(Problem to work on) Only one stretch of the data below is wanted: the lines from the one with "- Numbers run" through the one with "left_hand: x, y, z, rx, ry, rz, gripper", repeated exactly.

Records from a dataset:
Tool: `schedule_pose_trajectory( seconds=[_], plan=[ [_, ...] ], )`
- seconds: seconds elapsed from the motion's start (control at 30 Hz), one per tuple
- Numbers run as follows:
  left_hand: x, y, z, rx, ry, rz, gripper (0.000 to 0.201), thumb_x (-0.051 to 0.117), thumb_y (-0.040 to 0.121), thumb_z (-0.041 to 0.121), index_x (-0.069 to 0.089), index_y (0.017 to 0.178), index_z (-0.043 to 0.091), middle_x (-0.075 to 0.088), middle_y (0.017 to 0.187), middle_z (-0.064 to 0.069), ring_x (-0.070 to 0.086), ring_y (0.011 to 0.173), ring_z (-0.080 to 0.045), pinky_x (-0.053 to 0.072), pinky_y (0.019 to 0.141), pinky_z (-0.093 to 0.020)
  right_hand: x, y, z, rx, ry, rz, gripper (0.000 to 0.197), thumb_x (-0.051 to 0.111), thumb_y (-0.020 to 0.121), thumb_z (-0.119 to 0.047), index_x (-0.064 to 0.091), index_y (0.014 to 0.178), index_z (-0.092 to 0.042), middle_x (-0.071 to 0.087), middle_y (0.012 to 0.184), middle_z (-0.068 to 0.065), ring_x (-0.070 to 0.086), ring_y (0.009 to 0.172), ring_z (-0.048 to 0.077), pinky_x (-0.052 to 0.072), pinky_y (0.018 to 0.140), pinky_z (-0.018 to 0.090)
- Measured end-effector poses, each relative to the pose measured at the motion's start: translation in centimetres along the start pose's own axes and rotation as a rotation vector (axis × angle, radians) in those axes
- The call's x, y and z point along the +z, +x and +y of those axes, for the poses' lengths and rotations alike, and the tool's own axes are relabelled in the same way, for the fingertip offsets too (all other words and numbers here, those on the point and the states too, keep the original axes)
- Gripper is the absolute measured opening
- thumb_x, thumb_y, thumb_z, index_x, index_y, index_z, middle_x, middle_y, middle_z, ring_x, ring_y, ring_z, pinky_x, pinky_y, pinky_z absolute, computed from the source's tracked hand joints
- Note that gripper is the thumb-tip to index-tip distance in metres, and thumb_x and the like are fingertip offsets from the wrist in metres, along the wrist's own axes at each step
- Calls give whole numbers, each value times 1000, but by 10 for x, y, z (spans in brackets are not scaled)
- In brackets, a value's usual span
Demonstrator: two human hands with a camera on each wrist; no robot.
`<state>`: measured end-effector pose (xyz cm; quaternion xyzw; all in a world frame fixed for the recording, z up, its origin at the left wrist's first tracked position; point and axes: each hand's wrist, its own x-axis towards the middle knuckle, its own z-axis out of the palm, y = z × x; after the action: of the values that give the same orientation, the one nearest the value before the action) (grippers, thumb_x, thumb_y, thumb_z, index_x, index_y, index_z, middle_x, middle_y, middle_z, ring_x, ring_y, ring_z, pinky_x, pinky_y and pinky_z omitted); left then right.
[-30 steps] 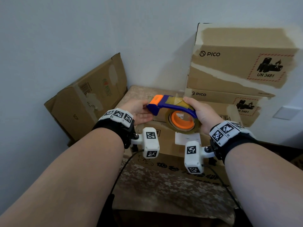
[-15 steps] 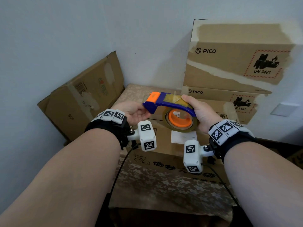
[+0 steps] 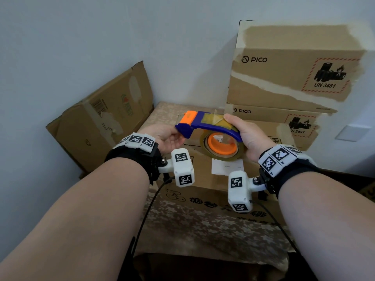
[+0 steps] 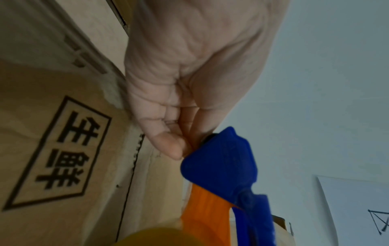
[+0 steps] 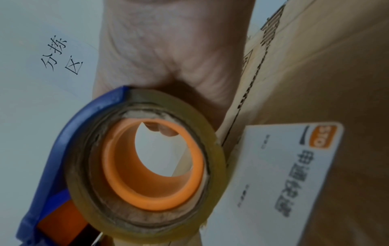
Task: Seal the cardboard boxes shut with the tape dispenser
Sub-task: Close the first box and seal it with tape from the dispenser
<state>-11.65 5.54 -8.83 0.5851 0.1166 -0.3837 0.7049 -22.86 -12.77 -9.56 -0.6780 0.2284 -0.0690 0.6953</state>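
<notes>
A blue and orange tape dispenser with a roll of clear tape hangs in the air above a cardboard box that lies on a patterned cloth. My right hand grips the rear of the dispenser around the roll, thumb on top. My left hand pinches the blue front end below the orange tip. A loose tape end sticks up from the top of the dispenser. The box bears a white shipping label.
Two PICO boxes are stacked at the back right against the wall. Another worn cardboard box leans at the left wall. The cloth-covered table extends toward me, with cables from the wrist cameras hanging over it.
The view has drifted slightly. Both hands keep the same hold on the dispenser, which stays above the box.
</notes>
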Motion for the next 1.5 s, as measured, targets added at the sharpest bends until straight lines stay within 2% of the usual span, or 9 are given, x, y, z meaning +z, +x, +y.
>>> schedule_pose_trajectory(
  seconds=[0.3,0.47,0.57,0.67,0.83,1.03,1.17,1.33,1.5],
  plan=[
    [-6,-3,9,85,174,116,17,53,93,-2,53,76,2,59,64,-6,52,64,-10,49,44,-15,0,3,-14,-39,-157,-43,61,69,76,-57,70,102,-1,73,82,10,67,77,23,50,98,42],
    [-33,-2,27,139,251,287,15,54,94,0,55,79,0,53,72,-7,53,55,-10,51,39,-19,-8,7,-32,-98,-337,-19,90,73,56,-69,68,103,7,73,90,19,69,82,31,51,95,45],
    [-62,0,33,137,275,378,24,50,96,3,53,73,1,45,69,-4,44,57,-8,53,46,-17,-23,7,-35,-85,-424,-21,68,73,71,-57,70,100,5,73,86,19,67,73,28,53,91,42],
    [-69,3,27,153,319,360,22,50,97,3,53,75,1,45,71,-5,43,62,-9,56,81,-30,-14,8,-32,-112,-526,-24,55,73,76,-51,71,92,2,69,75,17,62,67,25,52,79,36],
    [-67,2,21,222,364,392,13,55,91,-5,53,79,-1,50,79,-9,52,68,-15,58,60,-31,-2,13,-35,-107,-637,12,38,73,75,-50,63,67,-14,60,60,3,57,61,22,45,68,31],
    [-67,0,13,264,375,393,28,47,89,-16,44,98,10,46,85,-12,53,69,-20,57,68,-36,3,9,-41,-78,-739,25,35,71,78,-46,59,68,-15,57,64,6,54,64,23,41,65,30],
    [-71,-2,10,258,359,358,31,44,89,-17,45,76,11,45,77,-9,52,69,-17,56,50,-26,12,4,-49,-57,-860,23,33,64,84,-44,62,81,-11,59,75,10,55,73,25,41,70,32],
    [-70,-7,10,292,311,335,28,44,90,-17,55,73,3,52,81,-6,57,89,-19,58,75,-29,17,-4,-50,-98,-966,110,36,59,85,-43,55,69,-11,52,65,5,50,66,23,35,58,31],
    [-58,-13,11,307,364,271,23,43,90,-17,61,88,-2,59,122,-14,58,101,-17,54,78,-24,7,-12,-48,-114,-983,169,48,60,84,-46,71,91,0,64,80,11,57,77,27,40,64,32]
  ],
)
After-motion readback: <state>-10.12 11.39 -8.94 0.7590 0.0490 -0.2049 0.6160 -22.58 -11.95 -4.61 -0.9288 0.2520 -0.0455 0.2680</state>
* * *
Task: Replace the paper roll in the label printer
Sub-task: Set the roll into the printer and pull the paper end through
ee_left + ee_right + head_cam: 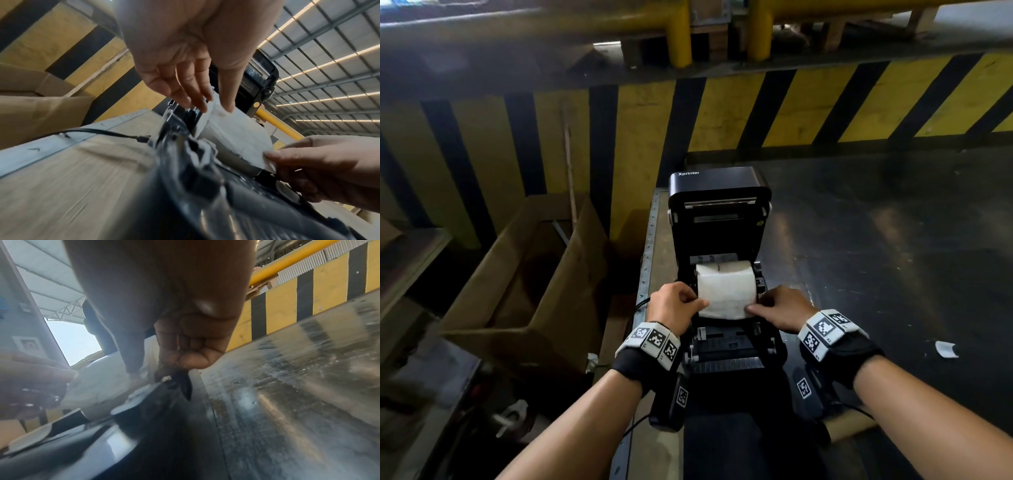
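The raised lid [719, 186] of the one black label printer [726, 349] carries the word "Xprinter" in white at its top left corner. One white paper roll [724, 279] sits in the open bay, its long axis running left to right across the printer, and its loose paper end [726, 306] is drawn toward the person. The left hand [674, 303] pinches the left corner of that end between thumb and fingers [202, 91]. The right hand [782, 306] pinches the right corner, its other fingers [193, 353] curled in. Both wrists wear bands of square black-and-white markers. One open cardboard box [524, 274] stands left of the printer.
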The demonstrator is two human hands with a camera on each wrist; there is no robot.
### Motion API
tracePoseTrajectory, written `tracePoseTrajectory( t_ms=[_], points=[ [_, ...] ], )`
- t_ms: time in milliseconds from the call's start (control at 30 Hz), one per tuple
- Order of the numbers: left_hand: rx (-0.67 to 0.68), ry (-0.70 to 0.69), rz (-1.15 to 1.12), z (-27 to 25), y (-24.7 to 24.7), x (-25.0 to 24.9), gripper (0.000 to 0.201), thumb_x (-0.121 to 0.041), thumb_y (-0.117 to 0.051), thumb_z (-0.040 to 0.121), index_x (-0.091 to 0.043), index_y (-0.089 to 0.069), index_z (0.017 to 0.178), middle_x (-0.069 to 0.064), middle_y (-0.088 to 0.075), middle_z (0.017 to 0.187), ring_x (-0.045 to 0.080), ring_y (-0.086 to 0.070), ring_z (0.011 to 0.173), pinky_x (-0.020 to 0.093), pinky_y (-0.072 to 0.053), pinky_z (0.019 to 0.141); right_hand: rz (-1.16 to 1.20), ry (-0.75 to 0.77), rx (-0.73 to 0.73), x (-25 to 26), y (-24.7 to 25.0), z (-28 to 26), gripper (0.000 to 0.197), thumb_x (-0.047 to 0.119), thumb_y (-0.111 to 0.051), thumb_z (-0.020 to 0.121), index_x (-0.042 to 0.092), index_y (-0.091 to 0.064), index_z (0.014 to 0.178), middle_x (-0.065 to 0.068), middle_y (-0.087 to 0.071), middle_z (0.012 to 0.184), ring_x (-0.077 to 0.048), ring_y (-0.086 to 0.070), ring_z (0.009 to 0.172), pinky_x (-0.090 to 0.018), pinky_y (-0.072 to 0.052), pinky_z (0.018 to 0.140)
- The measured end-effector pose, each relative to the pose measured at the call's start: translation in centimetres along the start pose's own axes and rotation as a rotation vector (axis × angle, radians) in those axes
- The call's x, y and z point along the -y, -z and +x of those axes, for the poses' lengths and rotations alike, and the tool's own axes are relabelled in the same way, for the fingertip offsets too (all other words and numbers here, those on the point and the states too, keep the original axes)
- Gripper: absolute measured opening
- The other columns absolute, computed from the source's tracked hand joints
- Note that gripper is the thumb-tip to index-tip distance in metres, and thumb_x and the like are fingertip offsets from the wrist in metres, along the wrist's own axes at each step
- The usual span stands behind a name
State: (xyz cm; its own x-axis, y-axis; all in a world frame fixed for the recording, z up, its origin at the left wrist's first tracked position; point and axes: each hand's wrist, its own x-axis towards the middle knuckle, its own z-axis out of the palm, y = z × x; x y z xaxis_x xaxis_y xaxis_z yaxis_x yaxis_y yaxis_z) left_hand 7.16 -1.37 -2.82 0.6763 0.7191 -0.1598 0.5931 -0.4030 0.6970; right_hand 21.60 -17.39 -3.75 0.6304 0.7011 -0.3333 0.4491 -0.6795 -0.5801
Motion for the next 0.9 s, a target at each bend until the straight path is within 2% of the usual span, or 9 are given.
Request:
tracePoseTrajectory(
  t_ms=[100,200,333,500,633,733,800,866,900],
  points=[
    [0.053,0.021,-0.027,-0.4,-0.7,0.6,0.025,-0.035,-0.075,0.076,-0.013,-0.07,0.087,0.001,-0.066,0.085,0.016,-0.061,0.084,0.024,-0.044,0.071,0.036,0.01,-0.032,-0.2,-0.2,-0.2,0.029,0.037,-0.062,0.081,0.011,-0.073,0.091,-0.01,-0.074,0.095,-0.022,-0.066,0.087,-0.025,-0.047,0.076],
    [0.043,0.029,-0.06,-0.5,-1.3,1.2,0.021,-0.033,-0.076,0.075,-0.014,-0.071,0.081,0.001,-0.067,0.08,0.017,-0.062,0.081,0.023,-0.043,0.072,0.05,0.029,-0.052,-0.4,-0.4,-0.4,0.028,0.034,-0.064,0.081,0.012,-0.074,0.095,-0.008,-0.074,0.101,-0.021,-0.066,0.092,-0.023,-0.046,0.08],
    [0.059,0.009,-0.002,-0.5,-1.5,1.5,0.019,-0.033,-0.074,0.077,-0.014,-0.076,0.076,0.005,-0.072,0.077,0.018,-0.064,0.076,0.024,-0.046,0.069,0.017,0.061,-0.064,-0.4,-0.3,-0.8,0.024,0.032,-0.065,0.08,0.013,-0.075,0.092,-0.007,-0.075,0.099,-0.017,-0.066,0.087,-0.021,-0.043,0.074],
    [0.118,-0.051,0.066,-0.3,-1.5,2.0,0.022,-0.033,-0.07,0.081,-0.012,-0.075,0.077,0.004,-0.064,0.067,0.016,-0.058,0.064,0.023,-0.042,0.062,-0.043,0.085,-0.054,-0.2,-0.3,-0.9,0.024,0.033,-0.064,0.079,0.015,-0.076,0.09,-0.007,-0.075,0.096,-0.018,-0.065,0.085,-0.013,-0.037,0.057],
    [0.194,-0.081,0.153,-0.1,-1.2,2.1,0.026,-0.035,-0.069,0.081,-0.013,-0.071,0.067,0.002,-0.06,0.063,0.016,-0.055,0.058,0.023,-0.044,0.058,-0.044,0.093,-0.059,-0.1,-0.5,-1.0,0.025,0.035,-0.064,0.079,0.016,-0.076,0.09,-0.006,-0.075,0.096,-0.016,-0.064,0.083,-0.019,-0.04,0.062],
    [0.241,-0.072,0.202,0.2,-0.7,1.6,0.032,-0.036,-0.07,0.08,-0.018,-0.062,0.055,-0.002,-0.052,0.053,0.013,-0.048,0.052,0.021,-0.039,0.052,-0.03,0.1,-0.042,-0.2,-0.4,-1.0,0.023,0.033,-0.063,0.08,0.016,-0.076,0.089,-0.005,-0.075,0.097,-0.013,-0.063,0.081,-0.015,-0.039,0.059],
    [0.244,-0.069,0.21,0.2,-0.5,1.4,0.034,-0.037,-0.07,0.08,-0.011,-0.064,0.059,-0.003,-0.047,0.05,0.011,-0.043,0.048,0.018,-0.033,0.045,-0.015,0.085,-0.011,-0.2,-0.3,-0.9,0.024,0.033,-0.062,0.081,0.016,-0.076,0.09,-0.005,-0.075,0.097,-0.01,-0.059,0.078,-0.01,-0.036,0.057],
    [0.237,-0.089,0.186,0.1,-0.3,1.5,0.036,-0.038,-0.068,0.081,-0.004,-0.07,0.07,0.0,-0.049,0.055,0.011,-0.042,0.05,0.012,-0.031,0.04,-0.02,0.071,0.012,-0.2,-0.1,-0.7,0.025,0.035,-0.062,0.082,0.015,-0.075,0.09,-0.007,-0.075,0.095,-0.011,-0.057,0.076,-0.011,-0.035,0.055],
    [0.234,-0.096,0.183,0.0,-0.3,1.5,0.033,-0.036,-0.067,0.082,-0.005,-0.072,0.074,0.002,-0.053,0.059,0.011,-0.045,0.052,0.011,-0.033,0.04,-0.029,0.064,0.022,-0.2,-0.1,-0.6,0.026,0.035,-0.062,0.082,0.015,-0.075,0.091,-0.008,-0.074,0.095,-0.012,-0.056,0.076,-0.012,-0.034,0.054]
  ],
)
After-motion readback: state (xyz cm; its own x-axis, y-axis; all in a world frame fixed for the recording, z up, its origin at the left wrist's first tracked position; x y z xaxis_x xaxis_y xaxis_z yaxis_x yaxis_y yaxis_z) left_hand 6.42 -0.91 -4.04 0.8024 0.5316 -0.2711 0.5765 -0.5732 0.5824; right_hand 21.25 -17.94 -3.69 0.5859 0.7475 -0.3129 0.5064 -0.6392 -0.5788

(Response box)
- Numbers run as follows:
  left_hand: x, y, z, rx, ry, rz, gripper (0.000 to 0.201), thumb_x (-0.051 to 0.117), thumb_y (-0.040 to 0.121), thumb_z (-0.041 to 0.121), index_x (-0.069 to 0.089), index_y (0.017 to 0.178), index_z (-0.043 to 0.091), middle_x (-0.075 to 0.088), middle_y (0.017 to 0.187), middle_z (-0.064 to 0.069), ring_x (-0.070 to 0.086), ring_y (0.011 to 0.173), ring_z (-0.080 to 0.045), pinky_x (-0.053 to 0.072), pinky_y (0.019 to 0.141), pinky_z (-0.093 to 0.020)

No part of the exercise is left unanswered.